**WHAT TO DO**
Because the copy must hold no pictures, return the data below with all of its words intact.

**COLLECTED DATA**
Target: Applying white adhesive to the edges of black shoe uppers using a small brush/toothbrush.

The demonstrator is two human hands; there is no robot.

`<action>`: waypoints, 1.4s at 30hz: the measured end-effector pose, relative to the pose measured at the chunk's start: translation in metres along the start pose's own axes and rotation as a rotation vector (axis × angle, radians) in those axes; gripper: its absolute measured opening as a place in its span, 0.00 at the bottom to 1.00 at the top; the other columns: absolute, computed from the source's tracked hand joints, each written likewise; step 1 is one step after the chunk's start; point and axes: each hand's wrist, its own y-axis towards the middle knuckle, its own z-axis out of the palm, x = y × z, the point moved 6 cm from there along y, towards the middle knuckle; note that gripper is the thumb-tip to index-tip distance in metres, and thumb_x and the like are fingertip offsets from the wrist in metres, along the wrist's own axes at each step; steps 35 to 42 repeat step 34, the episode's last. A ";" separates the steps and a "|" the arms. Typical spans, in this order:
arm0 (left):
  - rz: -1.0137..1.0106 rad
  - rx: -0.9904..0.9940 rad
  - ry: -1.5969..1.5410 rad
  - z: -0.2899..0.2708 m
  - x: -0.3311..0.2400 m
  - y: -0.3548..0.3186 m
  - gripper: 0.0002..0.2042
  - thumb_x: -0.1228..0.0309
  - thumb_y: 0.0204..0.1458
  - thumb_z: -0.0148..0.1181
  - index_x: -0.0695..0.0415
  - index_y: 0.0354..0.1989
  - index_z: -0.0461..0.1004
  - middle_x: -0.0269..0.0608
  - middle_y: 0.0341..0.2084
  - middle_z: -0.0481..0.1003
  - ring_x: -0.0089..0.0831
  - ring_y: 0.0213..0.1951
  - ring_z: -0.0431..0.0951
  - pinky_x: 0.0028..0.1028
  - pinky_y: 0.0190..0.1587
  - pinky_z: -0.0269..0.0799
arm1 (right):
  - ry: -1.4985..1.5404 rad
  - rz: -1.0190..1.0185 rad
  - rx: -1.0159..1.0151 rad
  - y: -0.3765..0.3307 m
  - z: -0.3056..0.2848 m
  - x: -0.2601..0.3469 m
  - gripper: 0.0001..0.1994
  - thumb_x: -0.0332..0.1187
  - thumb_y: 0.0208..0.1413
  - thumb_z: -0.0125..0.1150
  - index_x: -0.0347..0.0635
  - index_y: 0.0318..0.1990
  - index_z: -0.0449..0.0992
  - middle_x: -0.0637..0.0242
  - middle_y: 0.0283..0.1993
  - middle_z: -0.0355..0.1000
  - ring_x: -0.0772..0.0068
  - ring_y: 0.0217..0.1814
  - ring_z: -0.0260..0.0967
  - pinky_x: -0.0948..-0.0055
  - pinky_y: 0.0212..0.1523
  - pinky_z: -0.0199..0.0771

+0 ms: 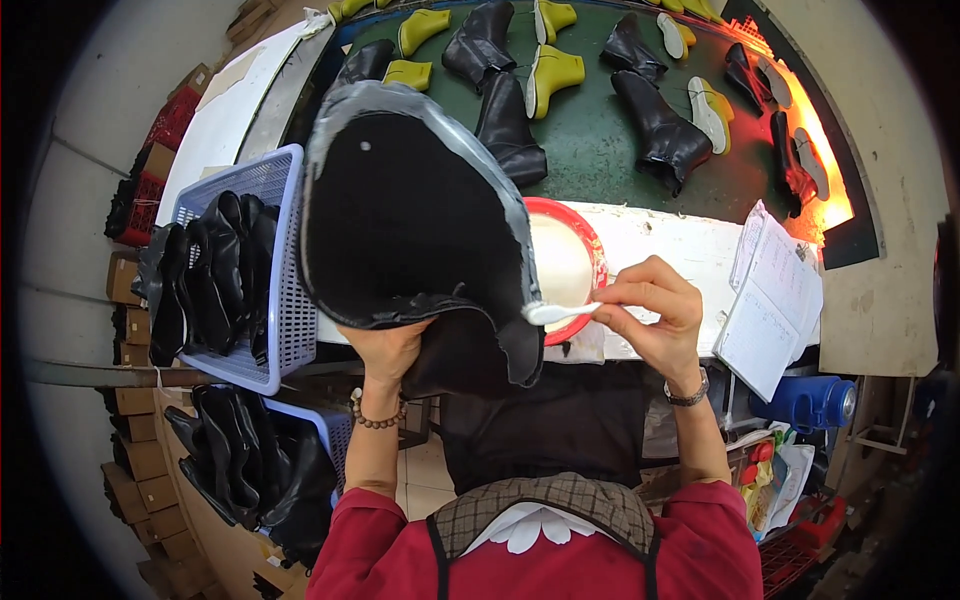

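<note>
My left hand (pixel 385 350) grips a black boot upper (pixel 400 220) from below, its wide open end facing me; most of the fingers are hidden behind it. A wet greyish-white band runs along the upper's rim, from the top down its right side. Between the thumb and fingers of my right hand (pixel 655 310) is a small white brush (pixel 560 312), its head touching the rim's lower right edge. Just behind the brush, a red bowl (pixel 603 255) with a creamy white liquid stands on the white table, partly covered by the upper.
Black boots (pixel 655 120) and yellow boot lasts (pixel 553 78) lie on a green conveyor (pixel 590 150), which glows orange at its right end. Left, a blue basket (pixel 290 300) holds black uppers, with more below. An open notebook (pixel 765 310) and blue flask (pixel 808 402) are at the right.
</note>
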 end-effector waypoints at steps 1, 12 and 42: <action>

**PROBLEM SOLUTION**
Target: Applying white adhesive to the edges of black shoe uppers using a small brush/toothbrush.

The demonstrator is two human hands; there is no robot.

`<action>`: waypoints, 1.4s at 30hz: the measured end-effector pose, relative to the pose measured at the chunk's start: translation in metres along the start pose's own axes and rotation as a rotation vector (axis × angle, radians) in those axes; gripper: its absolute measured opening as a place in its span, 0.00 at the bottom to 1.00 at the top; the other columns: absolute, computed from the source's tracked hand joints, each written likewise; step 1 is one step after the chunk's start; point and axes: each hand's wrist, its own y-axis towards the middle knuckle, its own z-axis out of the palm, x = y × z, the point moved 6 cm from there along y, towards the middle knuckle; note that gripper is the thumb-tip to index-tip distance in metres, and thumb_x and the like are fingertip offsets from the wrist in metres, along the wrist's own axes at each step; steps 35 to 42 repeat step 34, the episode's last. A ";" separates the steps and a "|" the arms. Typical spans, in this order:
arm0 (left):
  - rz: -1.0137..1.0106 rad
  - rx: -0.9904..0.9940 rad
  - ry: -1.5969..1.5410 rad
  - z: -0.2899..0.2708 m
  - x: -0.3311..0.2400 m
  - y: -0.3548..0.3186 m
  - gripper: 0.0002..0.2042
  - thumb_x: -0.1228..0.0309
  - thumb_y: 0.0204..0.1458
  - thumb_z: -0.0148..0.1181
  - index_x: -0.0695..0.0415
  - index_y: 0.0354..0.1989
  - index_z: -0.0461..0.1004
  - middle_x: -0.0269..0.0608
  - middle_y: 0.0341..0.2084
  - middle_z: -0.0481..0.1003
  - ring_x: -0.0089..0.0831
  - ring_y: 0.0213..0.1951
  - ring_z: -0.0431..0.0951
  - pinky_x: 0.0028..0.1028
  - pinky_y: 0.0190..0.1587
  - pinky_z: -0.0269..0.0799
arm1 (right):
  - ry: -1.4985..1.5404 rad
  - rz: -1.0190..1.0185 rad
  - rx: -1.0159..1.0151 rad
  - y: -0.3765..0.3307 m
  - z: -0.3056..0.2848 m
  - x: -0.2601..0.3469 m
  - gripper: 0.0001..0.1994
  - thumb_x: -0.0332..0.1187
  - thumb_y: 0.0208..0.1413
  - thumb_z: -0.0125..0.1150
  - index_x: -0.0347..0.0635
  - index_y: 0.0318..0.1990
  - index_z: -0.0449..0.0992
  - middle_x: -0.0637..0.0242
  - middle_y: 0.0283..0.1993
  - middle_z: -0.0355..0.1000
  - ring_x: -0.0772..0.0068
  - ring_y: 0.0217..0.1814
  - ring_z: -0.0260..0.0967
  - pinky_x: -0.0948..-0.0055
  - pinky_y: 0.0212..0.1523
  - pinky_z: -0.0199..0.0771

+0 ms: 

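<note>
My left hand (pixel 385 350) grips a black boot upper (pixel 400 220) from below, its wide open end facing me; most of the fingers are hidden behind it. A wet greyish-white band runs along the upper's rim, from the top down its right side. Between the thumb and fingers of my right hand (pixel 655 310) is a small white brush (pixel 560 312), its head touching the rim's lower right edge. Just behind the brush, a red bowl (pixel 603 255) with a creamy white liquid stands on the white table, partly covered by the upper.
Black boots (pixel 655 120) and yellow boot lasts (pixel 553 78) lie on a green conveyor (pixel 590 150), which glows orange at its right end. Left, a blue basket (pixel 290 300) holds black uppers, with more below. An open notebook (pixel 765 310) and blue flask (pixel 808 402) are at the right.
</note>
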 end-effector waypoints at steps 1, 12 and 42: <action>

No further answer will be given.